University Letter

UND's faculty and staff newsletter

Judy DeMers announces retirement

Judy DeMers, the longtime associate dean for student affairs and admissions at the UND School of Medicine and Health Sciences (SMHS), will retire Dec. 31.

DeMers says this about her tenure at SMHS: “Over the past 27 years as associate dean, it has been my great pleasure to have worked with five medical school deans, many creative administrators, a highly talented faculty, truly dedicated staff, and very importantly, with more than 1,500 medical students. Although I like to think I have contributed to and enhanced the high quality of our programs and the successes of our students and graduates over the years, I know I will leave this winter having gained much more than I have given. It was never a job for me; it has always been a commitment to the students and to the state of North Dakota—a commitment I hope to continue in other ways in future years.”

DeMers, a Grand Forks native and valedictorian and summa cum laude 1966 graduate of the UND College of Nursing, is a both a registered nurse and certified public health nurse who earned an M.Ed. from the University of Washington in 1973.

As a nurse, health educator, and administrator, DeMers has earned several dozen awards and honors going back to the very start of her career, garnering the Beck Award for Nursing in 1965, several Nurse of the Year awards, including the statewide award in 1983; and several listings in Who’s Who in America and Who’s Who of American Women. She was named to the North Dakota Nurses Association Hall of Fame in 2002.
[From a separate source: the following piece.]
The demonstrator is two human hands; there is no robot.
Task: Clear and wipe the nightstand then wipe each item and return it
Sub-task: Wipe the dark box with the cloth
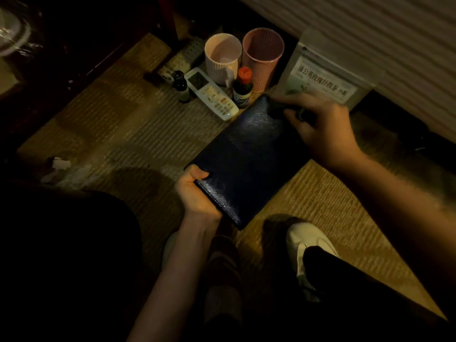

Joshua Wynne, UND vice president for health affairs and dean of the SMHS, had this to say about DeMers:

“Judy embodies the best of the North Dakotan ethic, and all that is good at the School of Medicine and Health Sciences. She is honest, hard-working, smart, dedicated, helpful, and dedicated to her students. As chair of the executive associate dean search committee, she was responsible for attracting me to UND almost six years ago. So in no small measure, I owe Judy a debt of gratitude for my appointment as dean. She has given extraordinarily outstanding service to our students for decades, and while she will be irreplaceable, she has earned her ‘retirement’. Knowing Judy, though, her ‘retirement’ likely will be anything but ‘retiring’, and I suspect she will continue to find ways to serve, as she has for decades. All of us wish her the best in the next phase of her illustrious career.”

DeMers joined the UND faculty in 1969 as an instructor in public health nursing and was the associate director of, and instructor in, the MEDEX project in the SMHS Department of Family and Community Medicine from 1970 to 1972.

DeMers then spent time as a research associate in the Office of Research and Medical Education at the University of Washington’s medical school through 1977 before returning to UND as assistant professor and director of the Family Nurse Practitioner Program, where she served until 1982. She also was director of the UND medical school’s Focal Problems Course until 1989, and she served for a year as director of undergraduate medical education in the Department of Family Medicine.

From 1982 through 1983, DeMers was associate director of the SMHS Office of Rural Health and was promoted to the rank of associate professor. In 1983, DeMers was appointed to her current position.

In 1982 DeMers was elected to the North Dakota House of Representatives, where she served until 1992. She was elected to the North Dakota State Senate in 1992 and served there until 2000. In both houses, DeMers served with distinction on numerous legislative committees.

Among many other consultancies, DeMers was an on-site evaluator for the American Medical Association’s Committee on Allied Health Education Accreditation from 1979 to 1983. She also was a consultant to the North Dakota state Office of Protection and Advocacy.

In 2009, DeMers received the SMHS Hippocratic Dignity Award. This year, she earned the Outstanding Service Award from the American Association of Medical Colleges Central Group on Student Affairs at the group’s national meeting in Austin, Texas.

In nominating DeMers for the award, Daniel A. Burr, Ph.D., assistant dean for student financial planning at the University of Cincinnati College of Medicine, said, “In the 30 years that I have been a member of the Group on Student Affairs, I know of no other colleague with a more impressive involvement in educational, social and health care issues. We have been fortunate to have her as a member of our region for 27 years.”

“Judy has never hesitated to challenge the status quo or ask the difficult question,” said Burr. “She is a woman of few words, but they are strong. It is clear she speaks as one closely involved with her students and aware of the effects association policies can have on their lives.”

DeMers has been, and remains, extraordinarily active in many national, regional, and local organizations and committees—the North Dakota Nurses Association, Development Homes, Inc., the Red River Community Action Program, the UND Intercollegiate Athletic Committee, and Democratic NPL Party, to name a few—underscoring her ongoing professional and personal commitment to community service.

Her commitment and service to her profession and to the community have been recognized nationwide not only by her many awards and honors but also by the dozens of invitations she has received to be a keynote speaker, panel member or participant in prestigious conferences, ceremonies, convocations, and hearings.

In retirement, DeMers plans to split her time between Grand Forks, her Grace Lake cabin near Bemidji, and with her family in the Phoenix, Ariz., area.